For tasks 8 and 9, we will use the .csv file, "gender_parity_income_region.csv".

In [None]:
# # Task 8: Plot gender parity by income group at the upper secondary level.

# # Load the CSV file into a DataFrame
# df_income_region = pd.read_csv("gender_parity_income_region.csv")

# # Display the first few rows of the DataFrame
# print(df_income_region.head())

In [None]:
# # Replace NA values with 0.00
# df_income_region["value"] = df_income_region["value"].fillna(0.00)

# # Print the last five rows of the new df_income_region DataFrame.
# print(df_income_region.tail())

Looking at the last five rows of the new dataframe above, we see that there are rows in the dataframe that are tagged with 'region' in the "region_or_income" column, even though the id is an income level group, and not a geographical region. Let's change that in our new DataFrame and put "income group" in that column, instead of "region".

In [None]:
# # Create a list of the names of country income level groups.
# income_levels = ["Low income", "Lower middle income", "Upper middle income", "High income"]

# # Replace values in 'region_or_income' for rows where 'id' is in the income_levels list
# df_income_region.loc[df_income_region["id"].isin(income_levels), "region_or_income"] = "income group"

# # Explanation:
# # df["id"].isin(income_levels): Checks if the value in the "id" column is in the income_levels list.
# # .loc[...]: Selects the rows where the condition is True.
# # ["region_or_income"] = "income group": Updates the "region_or_income" column for those rows to "income group".

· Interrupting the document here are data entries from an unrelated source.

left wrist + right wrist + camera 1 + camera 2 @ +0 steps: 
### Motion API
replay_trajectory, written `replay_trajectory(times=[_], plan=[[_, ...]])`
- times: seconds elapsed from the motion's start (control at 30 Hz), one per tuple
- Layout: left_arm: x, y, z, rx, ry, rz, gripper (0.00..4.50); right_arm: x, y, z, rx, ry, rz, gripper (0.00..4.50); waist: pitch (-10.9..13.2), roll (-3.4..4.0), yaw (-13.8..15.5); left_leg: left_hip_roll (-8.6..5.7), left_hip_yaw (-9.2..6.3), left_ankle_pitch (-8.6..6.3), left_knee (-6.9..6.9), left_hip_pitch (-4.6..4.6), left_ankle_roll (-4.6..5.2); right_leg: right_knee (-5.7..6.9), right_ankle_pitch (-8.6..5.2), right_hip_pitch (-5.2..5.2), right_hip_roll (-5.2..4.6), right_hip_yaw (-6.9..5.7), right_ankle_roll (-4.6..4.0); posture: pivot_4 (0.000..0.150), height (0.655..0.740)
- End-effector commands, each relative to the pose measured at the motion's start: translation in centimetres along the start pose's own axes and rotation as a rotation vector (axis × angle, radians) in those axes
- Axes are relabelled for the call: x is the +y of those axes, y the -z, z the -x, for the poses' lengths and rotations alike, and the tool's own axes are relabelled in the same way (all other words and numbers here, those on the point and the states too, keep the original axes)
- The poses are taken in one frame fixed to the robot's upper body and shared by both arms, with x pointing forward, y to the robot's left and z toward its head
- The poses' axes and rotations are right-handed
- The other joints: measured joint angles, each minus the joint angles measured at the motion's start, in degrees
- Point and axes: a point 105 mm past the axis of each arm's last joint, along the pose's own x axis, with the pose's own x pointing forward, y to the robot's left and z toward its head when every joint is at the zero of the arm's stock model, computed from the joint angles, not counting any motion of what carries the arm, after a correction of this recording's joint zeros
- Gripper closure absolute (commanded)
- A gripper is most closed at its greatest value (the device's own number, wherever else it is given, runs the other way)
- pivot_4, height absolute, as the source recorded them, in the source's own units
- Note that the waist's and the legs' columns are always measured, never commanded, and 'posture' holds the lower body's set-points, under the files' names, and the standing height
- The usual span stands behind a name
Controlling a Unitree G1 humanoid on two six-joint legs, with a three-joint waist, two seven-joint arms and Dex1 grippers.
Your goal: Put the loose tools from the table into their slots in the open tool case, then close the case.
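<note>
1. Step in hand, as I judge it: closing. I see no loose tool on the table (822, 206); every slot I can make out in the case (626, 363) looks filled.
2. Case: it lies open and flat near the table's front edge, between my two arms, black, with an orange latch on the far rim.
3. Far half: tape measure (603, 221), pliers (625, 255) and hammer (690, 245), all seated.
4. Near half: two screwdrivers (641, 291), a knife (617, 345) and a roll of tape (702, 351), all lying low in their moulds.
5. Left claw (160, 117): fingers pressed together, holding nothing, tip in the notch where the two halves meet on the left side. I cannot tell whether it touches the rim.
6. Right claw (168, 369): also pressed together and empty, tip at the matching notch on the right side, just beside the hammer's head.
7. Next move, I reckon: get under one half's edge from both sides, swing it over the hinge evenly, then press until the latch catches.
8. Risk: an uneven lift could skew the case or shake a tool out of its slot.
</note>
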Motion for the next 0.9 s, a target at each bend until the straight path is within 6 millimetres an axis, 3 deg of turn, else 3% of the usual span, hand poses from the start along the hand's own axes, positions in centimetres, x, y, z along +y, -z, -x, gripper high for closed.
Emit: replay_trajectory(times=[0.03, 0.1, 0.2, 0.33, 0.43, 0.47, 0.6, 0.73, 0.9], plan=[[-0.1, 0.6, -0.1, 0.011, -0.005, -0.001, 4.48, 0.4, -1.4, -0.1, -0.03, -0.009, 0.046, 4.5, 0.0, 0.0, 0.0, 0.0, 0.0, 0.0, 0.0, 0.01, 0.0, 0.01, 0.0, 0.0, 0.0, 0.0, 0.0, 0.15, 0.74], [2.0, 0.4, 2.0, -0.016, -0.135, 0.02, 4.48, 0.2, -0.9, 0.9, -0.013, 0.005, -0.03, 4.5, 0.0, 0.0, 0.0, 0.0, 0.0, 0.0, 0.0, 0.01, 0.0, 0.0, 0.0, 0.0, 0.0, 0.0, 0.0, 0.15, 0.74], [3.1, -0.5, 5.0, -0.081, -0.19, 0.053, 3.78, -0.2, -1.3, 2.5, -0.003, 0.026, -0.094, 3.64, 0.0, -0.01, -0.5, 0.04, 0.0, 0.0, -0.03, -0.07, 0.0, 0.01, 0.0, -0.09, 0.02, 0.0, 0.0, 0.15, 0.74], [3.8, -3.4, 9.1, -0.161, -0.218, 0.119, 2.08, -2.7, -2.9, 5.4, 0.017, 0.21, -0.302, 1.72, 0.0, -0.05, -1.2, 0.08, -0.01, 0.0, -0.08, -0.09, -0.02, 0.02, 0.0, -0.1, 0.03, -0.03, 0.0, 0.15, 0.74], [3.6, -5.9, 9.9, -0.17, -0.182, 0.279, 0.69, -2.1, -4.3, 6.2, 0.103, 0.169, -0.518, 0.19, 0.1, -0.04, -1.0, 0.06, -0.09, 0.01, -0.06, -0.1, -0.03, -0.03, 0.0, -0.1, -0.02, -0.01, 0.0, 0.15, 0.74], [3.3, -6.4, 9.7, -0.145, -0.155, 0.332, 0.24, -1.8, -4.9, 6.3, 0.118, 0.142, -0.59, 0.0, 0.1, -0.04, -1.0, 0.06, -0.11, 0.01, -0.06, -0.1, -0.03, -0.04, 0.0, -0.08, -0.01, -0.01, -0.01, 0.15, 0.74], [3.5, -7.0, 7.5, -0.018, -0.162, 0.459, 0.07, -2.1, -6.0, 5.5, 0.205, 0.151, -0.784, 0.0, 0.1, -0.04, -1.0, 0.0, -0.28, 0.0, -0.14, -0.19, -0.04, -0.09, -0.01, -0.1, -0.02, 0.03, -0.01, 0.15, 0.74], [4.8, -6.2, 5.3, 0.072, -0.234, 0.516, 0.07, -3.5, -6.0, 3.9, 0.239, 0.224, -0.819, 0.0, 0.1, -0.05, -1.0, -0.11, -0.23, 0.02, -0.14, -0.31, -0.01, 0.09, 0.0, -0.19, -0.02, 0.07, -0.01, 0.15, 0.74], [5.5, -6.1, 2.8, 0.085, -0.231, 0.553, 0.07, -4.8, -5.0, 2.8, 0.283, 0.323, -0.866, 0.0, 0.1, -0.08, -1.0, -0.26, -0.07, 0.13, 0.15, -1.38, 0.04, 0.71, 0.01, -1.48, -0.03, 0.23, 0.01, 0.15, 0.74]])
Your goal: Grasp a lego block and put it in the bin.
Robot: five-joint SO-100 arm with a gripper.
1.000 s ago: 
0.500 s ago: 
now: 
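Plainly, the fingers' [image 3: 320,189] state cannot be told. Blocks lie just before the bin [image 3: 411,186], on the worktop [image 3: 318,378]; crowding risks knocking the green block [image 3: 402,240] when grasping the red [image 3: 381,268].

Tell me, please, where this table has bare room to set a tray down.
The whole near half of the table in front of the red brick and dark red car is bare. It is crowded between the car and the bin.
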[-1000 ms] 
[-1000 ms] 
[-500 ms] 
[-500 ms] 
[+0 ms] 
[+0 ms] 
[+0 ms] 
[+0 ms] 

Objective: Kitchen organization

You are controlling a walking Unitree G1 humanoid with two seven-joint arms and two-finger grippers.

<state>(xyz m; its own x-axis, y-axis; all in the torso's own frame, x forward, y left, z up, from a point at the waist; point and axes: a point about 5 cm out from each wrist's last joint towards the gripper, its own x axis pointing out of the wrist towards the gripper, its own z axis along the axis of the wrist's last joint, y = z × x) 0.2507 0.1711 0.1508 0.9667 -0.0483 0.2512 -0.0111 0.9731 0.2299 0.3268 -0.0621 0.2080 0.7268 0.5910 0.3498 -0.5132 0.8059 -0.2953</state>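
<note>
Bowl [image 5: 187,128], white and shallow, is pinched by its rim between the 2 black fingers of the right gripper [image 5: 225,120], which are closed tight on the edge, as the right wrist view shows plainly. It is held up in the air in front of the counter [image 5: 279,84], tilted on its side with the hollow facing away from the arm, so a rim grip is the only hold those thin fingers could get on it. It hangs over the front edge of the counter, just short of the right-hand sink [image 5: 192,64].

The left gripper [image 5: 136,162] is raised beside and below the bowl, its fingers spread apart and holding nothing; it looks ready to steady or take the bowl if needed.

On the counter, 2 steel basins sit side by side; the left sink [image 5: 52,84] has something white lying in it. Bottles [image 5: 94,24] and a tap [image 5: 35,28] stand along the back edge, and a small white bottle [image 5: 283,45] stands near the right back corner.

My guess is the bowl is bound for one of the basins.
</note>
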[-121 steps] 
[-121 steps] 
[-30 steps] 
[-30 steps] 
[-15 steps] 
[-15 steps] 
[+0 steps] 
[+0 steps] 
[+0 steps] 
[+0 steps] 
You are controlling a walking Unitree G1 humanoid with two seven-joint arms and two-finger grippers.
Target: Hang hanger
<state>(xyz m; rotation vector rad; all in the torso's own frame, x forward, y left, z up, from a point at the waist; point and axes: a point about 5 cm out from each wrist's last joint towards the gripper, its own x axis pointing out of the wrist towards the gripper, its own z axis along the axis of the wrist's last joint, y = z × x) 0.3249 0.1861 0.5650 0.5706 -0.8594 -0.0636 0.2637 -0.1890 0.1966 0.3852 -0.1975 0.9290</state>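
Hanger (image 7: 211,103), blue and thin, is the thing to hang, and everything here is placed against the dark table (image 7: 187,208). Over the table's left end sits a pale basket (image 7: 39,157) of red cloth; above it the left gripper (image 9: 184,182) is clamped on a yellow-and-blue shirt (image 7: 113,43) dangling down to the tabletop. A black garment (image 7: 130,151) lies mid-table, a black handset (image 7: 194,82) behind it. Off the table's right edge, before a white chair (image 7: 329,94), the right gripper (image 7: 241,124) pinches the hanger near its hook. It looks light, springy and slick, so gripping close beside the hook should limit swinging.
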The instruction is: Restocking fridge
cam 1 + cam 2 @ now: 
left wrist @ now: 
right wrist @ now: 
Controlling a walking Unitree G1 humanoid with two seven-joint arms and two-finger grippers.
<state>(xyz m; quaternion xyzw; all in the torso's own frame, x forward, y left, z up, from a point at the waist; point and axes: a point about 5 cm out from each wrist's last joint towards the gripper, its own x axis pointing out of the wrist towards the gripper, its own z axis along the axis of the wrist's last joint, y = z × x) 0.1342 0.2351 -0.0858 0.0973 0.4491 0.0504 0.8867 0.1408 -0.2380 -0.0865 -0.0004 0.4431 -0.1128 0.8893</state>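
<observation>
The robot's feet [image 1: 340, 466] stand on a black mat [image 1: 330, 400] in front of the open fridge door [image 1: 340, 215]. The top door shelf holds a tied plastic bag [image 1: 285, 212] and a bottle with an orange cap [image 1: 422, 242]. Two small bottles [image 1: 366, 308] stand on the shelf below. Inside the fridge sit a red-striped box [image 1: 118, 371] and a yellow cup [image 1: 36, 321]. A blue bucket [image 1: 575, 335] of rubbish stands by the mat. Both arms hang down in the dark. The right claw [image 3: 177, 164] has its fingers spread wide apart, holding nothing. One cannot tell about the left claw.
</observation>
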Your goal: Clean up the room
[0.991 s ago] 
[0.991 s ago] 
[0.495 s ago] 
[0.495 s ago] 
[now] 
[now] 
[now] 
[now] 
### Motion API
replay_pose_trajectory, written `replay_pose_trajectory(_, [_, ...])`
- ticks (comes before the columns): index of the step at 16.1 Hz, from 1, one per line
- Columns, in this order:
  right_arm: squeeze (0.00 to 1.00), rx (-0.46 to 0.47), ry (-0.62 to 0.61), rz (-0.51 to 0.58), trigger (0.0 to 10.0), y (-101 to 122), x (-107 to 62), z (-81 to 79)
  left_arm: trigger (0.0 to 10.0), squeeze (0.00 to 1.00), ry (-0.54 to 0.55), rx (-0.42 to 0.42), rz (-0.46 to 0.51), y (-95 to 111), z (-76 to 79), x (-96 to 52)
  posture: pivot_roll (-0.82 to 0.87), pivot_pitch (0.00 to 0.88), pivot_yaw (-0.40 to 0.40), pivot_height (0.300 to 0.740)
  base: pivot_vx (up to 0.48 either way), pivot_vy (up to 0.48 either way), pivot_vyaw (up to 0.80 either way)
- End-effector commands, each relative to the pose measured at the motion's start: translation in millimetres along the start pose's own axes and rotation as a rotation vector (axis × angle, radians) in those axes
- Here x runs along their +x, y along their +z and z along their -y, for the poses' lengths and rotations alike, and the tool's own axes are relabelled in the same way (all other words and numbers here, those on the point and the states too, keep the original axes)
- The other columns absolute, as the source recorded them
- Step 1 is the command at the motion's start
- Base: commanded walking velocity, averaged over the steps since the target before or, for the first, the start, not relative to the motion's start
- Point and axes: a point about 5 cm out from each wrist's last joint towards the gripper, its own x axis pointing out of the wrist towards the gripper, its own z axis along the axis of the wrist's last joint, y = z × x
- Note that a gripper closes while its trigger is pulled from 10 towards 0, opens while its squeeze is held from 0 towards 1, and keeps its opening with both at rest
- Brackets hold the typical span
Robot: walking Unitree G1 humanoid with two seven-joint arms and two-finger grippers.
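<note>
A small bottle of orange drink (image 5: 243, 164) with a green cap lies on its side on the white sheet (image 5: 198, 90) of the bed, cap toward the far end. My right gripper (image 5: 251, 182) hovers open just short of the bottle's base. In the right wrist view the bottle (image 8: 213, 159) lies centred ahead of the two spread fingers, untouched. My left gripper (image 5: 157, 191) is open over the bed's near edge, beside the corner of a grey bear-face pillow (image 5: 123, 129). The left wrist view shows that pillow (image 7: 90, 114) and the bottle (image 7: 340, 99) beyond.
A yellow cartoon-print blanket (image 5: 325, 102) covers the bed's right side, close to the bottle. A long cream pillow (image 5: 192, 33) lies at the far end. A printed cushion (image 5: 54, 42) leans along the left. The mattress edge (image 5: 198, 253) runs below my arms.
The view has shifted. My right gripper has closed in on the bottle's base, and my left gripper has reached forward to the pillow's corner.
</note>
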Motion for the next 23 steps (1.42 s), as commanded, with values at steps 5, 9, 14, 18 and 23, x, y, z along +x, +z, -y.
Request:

# # Print a few rows to check the changes
# print(df_income_region.tail())

Now, we're going to look at the most recent year available for each income group, to see what is the value for gender parity in the education level of upper secondary school given in this dataset. This will allow us to compare the most recent year available for the different income groups. We don't want the most recent year where the value was zero, so we will remove those years before selecting.

In [None]:
# # Filter rows where the 'region_or_income' column says 'income group'
# df_income_only = df_income_region[df_income_region["region_or_income"] == "income group"]

# # Step 1: Remove rows where 'value' is 0.00 **before selecting the latest year**
# df_income_only = df_income_only[df_income_only["value"] != 0.00]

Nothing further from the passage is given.